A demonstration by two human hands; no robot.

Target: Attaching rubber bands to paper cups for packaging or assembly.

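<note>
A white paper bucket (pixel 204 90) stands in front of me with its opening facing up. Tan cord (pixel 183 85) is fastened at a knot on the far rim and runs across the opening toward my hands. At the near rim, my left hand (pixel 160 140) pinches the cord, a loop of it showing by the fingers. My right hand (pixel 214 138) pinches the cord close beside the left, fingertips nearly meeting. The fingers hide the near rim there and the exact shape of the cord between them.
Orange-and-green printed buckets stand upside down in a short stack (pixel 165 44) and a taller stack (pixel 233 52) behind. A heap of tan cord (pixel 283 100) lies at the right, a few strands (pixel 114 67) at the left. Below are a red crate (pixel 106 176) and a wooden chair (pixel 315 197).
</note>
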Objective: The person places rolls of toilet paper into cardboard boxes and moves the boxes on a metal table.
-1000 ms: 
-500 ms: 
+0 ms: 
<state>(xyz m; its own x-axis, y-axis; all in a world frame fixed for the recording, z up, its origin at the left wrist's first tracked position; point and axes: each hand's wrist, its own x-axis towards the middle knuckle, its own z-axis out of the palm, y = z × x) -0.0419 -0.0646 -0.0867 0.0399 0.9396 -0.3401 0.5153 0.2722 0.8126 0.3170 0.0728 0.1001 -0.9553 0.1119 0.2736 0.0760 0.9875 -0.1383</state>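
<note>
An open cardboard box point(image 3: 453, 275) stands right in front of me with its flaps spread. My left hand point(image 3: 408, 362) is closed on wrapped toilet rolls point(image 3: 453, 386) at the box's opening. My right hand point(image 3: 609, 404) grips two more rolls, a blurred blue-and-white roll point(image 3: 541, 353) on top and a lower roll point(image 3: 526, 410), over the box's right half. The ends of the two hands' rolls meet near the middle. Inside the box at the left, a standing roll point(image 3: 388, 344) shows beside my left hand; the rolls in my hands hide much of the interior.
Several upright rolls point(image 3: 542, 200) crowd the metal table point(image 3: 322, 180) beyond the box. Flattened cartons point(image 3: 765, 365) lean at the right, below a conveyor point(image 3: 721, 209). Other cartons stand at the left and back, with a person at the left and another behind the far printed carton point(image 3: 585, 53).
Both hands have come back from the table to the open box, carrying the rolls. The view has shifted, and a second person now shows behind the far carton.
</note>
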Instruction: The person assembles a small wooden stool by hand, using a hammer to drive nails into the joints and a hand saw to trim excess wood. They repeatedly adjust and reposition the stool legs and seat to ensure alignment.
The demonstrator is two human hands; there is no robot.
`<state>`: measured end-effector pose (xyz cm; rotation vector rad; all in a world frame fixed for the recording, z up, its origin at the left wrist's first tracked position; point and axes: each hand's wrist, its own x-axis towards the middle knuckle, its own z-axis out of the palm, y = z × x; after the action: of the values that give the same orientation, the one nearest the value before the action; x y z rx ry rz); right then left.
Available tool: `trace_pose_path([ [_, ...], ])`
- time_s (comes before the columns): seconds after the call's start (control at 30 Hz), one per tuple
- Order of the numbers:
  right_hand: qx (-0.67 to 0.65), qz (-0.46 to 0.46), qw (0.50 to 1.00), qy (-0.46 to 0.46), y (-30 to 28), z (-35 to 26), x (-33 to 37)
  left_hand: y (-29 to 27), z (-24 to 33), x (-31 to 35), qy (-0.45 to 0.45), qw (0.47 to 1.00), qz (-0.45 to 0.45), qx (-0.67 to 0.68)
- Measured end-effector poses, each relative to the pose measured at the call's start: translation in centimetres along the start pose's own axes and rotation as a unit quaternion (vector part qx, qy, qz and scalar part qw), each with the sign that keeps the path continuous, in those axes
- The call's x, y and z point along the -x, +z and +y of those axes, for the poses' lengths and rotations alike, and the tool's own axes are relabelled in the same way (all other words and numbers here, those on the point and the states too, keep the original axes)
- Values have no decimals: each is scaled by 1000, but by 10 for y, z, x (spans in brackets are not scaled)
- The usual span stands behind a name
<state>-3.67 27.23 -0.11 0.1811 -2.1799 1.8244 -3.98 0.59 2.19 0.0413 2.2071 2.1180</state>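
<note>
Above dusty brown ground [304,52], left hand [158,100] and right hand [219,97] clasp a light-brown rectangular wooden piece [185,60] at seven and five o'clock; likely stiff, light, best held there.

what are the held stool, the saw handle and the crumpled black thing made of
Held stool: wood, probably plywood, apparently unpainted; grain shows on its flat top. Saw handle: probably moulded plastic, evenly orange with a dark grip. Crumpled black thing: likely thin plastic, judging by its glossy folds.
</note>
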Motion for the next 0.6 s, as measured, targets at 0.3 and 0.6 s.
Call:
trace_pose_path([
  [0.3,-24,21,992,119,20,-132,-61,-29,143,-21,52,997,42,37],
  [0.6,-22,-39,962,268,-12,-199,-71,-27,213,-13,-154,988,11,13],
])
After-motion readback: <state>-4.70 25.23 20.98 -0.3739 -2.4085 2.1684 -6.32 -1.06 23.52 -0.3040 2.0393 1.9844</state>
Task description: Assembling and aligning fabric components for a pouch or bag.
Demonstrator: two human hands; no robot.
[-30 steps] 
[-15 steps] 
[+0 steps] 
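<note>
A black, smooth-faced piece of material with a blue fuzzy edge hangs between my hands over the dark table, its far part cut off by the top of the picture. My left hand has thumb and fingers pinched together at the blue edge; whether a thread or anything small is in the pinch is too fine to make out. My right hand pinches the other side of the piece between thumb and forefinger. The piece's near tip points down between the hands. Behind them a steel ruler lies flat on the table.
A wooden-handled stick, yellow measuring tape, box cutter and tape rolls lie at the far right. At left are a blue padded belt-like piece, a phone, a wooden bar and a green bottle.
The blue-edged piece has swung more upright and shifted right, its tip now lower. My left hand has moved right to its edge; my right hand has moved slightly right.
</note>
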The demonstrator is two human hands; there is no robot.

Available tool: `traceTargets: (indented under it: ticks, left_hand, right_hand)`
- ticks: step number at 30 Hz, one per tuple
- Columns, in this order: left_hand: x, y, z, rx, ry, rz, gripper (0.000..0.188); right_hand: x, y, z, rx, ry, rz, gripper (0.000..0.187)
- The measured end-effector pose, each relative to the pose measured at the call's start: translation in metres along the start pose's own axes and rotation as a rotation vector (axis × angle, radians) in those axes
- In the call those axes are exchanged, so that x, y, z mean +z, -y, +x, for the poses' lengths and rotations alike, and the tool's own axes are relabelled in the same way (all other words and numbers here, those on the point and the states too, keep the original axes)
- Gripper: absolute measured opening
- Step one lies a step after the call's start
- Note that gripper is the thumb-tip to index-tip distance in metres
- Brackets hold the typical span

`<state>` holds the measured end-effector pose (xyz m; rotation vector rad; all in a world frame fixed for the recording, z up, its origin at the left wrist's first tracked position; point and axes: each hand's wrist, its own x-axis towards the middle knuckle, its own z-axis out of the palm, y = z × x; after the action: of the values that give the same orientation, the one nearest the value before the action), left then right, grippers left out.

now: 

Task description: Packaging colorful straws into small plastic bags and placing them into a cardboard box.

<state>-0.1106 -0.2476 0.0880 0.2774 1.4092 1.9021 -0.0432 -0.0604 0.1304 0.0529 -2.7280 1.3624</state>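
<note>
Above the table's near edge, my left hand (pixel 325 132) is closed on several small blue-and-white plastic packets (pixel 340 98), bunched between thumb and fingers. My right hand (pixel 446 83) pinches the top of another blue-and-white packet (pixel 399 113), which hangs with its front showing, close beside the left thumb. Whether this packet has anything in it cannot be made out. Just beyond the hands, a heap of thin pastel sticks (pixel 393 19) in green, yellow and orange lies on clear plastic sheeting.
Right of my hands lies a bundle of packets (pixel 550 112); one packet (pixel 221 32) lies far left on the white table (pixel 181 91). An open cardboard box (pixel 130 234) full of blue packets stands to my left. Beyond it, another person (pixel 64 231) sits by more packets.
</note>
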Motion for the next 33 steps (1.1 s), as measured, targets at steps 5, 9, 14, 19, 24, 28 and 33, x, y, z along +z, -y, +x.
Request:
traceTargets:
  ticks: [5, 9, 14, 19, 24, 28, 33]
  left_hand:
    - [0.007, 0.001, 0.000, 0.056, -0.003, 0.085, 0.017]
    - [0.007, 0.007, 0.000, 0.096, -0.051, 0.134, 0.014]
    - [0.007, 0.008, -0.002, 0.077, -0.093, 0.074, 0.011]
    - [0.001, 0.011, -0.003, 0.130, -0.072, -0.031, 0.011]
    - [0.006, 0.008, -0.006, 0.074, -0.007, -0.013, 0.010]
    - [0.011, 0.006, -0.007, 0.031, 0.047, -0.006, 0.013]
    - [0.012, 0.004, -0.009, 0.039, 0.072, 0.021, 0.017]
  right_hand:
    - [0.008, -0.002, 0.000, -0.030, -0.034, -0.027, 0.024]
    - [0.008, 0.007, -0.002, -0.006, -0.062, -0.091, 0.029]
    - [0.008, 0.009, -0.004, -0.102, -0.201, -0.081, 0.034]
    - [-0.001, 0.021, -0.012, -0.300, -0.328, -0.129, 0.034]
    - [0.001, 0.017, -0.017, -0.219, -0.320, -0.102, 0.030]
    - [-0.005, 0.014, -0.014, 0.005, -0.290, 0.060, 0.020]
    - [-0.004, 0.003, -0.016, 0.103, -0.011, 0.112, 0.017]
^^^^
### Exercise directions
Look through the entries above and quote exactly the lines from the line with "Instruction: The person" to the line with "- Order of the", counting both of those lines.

### Result of the exercise
Instruction: The person assembles a small wooden stool by hand, using a hammer to drive nails into the joints and a hand saw to trim excess wood. They repeatedly adjust and reposition the stool legs and seat to ensure alignment.
The demonstrator is two human hands; there is no robot.
`<state>`: measured end-effector pose (xyz cm; rotation vector rad; all in a world frame fixed for the recording, z up, its origin at the left wrist's first tracked position; point and axes: each hand's wrist, its own x-axis towards the middle knuckle, its own z-axis out of the palm, y = z × x; after the action: of the values that give the same orientation, the one nearest the value before the action; x y z rx ry rz); right then left.
Available tool: `trace_pose_path([ [_, ...], ])`
- time_s (comes before the columns): seconds after the call's start (control at 30 Hz), one per tuple
- Order of the numbers:

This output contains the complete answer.